* Task statement: Within the data below, tally the lines that contain "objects" and state only the total.

**** Listed records

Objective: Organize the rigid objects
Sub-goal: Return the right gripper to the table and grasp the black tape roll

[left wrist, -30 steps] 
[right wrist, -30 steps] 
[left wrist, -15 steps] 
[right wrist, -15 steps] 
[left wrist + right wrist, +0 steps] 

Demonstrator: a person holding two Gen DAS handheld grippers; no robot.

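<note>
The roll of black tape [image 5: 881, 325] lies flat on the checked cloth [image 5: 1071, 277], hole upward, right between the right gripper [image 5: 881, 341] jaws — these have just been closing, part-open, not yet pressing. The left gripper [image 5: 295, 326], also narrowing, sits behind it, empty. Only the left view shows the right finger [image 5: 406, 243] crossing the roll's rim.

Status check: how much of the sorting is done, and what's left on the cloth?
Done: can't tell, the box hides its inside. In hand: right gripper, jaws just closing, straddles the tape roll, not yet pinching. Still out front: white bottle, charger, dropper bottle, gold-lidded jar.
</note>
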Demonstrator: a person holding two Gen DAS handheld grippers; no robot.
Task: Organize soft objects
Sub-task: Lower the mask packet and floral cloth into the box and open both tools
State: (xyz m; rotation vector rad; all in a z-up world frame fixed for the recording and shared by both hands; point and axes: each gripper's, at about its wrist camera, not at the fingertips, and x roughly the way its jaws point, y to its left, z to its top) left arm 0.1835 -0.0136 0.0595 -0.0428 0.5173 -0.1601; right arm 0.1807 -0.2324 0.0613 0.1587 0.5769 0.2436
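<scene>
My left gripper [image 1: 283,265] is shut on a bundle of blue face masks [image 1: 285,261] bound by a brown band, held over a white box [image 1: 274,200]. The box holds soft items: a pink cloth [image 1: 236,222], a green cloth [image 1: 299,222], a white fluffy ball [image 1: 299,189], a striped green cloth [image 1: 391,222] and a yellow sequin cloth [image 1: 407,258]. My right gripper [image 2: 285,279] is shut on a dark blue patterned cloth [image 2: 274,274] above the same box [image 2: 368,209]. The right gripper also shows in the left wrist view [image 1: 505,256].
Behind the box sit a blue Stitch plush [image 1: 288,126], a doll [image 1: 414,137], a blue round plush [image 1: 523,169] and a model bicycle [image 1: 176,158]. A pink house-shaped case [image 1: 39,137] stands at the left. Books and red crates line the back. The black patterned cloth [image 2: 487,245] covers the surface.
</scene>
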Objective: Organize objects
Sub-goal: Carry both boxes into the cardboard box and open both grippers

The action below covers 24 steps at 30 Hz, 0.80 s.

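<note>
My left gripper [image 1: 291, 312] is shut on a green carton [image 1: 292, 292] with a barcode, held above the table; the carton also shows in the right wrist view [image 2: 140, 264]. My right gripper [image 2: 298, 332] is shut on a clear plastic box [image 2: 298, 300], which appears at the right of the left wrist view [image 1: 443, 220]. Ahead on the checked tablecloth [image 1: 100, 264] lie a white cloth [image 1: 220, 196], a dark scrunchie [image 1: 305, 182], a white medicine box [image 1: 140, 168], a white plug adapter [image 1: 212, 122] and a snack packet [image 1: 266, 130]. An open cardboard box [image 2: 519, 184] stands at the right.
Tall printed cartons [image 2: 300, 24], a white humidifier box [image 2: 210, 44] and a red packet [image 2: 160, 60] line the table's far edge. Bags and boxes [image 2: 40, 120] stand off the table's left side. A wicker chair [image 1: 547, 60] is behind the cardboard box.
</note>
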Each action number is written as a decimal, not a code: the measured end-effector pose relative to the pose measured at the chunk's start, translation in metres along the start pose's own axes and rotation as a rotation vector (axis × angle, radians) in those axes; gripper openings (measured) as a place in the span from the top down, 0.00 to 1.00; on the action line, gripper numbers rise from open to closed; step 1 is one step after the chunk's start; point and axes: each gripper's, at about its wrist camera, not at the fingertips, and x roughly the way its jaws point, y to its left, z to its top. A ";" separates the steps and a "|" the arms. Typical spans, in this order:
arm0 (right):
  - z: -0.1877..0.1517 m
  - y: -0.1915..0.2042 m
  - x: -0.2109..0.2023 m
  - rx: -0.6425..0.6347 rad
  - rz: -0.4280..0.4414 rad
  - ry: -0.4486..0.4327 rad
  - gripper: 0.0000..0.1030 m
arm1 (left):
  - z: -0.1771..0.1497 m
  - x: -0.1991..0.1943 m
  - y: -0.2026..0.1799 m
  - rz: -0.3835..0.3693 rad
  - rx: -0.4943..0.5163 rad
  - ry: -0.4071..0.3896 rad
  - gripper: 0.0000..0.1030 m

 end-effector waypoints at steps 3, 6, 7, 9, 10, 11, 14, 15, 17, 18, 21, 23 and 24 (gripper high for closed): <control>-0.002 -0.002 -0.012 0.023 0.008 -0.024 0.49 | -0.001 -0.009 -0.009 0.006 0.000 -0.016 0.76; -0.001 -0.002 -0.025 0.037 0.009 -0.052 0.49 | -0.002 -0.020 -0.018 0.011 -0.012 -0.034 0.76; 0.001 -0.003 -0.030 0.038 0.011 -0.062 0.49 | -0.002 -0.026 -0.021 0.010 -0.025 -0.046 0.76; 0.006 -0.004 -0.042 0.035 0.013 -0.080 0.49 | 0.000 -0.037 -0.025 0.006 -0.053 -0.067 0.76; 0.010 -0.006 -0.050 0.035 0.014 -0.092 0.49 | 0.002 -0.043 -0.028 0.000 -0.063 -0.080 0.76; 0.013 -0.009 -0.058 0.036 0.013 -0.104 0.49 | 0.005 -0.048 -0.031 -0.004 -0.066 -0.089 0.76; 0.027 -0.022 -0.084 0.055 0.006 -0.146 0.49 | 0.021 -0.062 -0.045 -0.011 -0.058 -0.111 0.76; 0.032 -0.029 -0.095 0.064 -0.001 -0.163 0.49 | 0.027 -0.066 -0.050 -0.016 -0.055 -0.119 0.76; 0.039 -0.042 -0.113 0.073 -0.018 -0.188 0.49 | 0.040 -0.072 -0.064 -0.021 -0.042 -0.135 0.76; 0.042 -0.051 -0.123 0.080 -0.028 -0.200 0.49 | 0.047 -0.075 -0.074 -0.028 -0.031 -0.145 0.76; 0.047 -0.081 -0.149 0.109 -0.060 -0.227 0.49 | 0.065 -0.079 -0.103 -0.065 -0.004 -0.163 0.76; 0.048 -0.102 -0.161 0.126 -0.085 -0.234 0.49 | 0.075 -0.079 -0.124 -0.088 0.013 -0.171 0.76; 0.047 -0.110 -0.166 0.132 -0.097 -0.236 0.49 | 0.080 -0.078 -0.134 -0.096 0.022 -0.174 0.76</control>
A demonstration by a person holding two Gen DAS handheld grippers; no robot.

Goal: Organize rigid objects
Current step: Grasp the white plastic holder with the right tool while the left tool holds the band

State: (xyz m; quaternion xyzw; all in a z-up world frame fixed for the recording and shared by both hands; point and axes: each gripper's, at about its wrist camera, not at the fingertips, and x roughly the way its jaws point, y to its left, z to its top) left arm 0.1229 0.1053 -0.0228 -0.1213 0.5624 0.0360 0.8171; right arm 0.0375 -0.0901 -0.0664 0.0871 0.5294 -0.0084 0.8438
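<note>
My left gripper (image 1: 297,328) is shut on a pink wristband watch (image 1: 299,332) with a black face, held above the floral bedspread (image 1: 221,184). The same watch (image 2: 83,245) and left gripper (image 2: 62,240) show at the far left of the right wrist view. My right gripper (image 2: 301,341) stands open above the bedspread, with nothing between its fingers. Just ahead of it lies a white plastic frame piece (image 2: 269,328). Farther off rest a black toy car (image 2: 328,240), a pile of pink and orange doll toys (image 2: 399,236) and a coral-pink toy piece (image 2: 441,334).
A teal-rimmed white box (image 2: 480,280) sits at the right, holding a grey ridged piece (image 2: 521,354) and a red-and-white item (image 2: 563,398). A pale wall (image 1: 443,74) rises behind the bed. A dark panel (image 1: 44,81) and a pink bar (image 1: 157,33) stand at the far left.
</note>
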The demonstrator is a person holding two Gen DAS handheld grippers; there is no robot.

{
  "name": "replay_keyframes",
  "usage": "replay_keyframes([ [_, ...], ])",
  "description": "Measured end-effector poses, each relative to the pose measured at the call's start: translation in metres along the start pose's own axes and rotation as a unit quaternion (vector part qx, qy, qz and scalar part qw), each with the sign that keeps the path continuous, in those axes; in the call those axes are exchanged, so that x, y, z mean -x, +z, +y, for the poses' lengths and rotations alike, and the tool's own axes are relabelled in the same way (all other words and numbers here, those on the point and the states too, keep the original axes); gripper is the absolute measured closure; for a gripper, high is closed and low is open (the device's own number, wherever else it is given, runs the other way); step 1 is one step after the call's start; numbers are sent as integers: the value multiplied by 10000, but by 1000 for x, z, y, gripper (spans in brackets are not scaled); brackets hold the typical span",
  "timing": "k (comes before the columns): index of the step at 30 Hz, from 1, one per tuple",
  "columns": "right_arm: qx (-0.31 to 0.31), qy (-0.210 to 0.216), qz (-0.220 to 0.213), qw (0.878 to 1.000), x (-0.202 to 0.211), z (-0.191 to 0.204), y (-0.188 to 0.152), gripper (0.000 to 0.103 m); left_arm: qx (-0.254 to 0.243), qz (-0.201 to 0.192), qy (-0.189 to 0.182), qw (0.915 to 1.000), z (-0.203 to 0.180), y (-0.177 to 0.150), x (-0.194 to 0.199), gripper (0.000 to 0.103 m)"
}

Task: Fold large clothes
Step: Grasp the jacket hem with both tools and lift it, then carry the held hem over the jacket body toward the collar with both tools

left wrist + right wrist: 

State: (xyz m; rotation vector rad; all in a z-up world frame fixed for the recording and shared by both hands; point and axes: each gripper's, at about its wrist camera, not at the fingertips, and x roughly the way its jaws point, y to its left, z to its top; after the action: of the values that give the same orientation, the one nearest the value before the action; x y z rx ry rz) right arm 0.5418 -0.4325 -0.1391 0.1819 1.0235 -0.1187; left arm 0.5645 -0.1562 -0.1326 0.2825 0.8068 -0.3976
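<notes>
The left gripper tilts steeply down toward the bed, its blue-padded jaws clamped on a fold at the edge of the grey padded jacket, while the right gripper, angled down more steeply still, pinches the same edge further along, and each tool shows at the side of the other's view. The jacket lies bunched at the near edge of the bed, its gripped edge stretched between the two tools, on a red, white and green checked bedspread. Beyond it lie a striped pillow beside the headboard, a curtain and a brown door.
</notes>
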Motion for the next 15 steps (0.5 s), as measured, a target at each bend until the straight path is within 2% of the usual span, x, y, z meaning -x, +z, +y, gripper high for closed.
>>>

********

* Exercise result: 4